APENAS
UM OLHAR SOBRE O LIVRO CONTOS DE ESCURIDÃO E RUTILÂNCIA
"
O passado é indestrutível. Cedo ou tarde as coisas sempre retornam. E uma coisa
que sempre retorna é esse projeto de destruir o passado".
Jorge
Luís Borges
Era
primavera, era o primeiro dia da primavera, não deveria ser, mas naquele tempo
e naquele lugar era (...). Com essa frase enigmática, João Andrade inicia todos
os contos do livro CONTOS DE ESCURIDÃO E
RUTILÂNCIA, seguindo com uma afirmativa de que não era para ser, mas
naquele canto e naquele lugar, sempre era. Dessa forma o autor passa para quem
está lendo o texto a responsabilidade de definir o tempo e o espaço no qual a
narrativa do texto (história) ocorre, o que no meu entender é uma ótima sacada,
já que me permite brincar um pouco com a história e ser até um pouco autor da
mesma. E não satisfeito com isso, João não dá nome a seus personagens, esses na
verdade, durante toda narrativa, são tratados por pronomes como ele, ela e assim sucessivamente, o que
também nos permite brincar e assumirmos pra nós o lugar desses personagens e
transitarmos numa deliciosa história de realismo fantástico e criaturas
demoníacas, com pessoas que querem virar árvores, sacerdotes que colocam em
dúvida sua fé, cenários de guerra com destruições em massa, viagens pelo
inferno e um retorno sempre fantástico ao recomeço das vidas. Daí a primavera como marcação do tempo no
início de cada conto para nos chamar atenção. Isso parece proposital no autor,
lembrar que a beleza da vida se encontra nesse ciclo infinito de acasos e
renascimentos.
Uma
das cenas do livro que me chamou atenção foi a de uma criatura fantástica,
imensa, demoníaca, porém com formas sedutoras de mulher, copulando
magnificamente com um dos personagens. Não colocarei a página, nem tão pouco descreverei
a minúcia de detalhes, que é justamente para que você tenha o direito de tirar
suas próprias conclusões quando for saborear a aventura tão bem escrita por
João Andrade.
Certa vez, conversando com Ozany
Gomes, Presidente da Sociedade dos Poetas Vivos e Afins do Rio Grande do Norte
- SPVA/RN, ela me disse a seguinte frase: “Li um livro de poemas certo dia e
gostei de todos os poemas”, isso obviamente mexeu com meus brios, com minha
vaidade, me deixando chateado. Porra! Não é o meu livro, pois ela já havia me
dito que tinha gostado de alguns dos meus poemas. Então perguntei de quem era o
livro, e ela respondeu: de João Andrade! No mesmo dia dessa conversa, cheguei
em casa, peguei o livro e li atentamente, um a um, todos os poemas e no final,
tive que concordar com Ozany.
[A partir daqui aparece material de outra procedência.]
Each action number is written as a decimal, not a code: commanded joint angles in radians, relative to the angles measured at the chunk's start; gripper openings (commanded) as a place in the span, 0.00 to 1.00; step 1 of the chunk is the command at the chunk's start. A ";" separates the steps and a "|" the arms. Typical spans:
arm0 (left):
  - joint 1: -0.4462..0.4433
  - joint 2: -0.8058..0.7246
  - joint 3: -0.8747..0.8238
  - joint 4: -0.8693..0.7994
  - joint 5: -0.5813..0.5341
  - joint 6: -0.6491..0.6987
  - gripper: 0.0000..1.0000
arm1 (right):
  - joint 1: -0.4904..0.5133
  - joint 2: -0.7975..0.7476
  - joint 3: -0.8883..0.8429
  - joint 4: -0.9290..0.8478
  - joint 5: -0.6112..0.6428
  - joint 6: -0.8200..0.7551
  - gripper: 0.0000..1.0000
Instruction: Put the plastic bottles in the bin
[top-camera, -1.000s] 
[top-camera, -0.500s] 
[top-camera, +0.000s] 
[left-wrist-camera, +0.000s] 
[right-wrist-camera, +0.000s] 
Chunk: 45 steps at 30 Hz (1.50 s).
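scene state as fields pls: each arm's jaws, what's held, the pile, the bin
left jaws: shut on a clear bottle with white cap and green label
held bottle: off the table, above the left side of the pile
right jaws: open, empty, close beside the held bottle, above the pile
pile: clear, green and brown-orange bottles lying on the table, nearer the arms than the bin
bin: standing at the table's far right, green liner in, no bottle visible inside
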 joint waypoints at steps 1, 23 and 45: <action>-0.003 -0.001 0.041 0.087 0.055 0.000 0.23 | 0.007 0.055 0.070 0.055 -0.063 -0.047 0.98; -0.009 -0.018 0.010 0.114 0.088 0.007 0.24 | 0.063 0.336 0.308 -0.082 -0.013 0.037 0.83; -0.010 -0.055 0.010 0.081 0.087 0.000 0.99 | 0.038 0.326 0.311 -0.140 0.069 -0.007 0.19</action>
De uma forma inexplicável, amei todos os poemas
do livro de João Andrade e ainda fiquei pensando assim: esse cara é um poeta, e
dos bons!
E foi com essa referência, do
João Andrade poeta, que fui para a leitura do seu livro CONTOS DE ESCURIDÃO E
RUTILÂNCIA, da CJA Edições, onde ele trabalha o realismo
fantástico, estilo de escrita cuja minhas principais referências eram Gabriel
Garcia Marques e Júnior Dalberto. O primeiro é autor do livro CEM ANOS DE SOLIDÃO, livro que li ainda
na minha adolescência e o segundo, autor de PIPA
VOADA SOBRE BRANCAS DUNAS, livro que li há pouco tempo, mas que é,
certamente, o livro que mais interviu na minha vida até o momento. Tanto Júnior Dalberto como Garcia Marques,
escreveram outros livros, os quais eu também já li e amei, mas citei apenas
esses para ilustrar a grandiosidade dos dois autores.
E
voltando para João Andrade, acrescento que esse agora também faz parte do meu
panteão de grandes autores.
Se voltarmos ao começo desse texto,
perceberemos que o passado é indestrutível, cedo ou trade as coisas sempre
retornam, como diz Jorge Luís Borges, e será na saga de destruir o passado que
os personagens de João Andrade, estarão sempre renascendo em infinitas
primaveras, em Contos de Escuridão e
Rutilância. E eu
não sei o que você está fazendo aí que ainda não foi atrás desse livro para
ler.
Claudio
Wagner
Poeta,
professor historiador, Cientista das Religiões, 1º Secretário da SPVA/RN e
autor do livro Entre a Sombra da Razão e
a Razão da Sombra.
Referências
ANDRADE,
João. Contos de escuridão e rutilância. Natal-RN: CJA Edições,2017.
BORGES, Jorge
Luis.. O Escritor argentino e a tradição. Obras Completas. Rio: Globo,2000.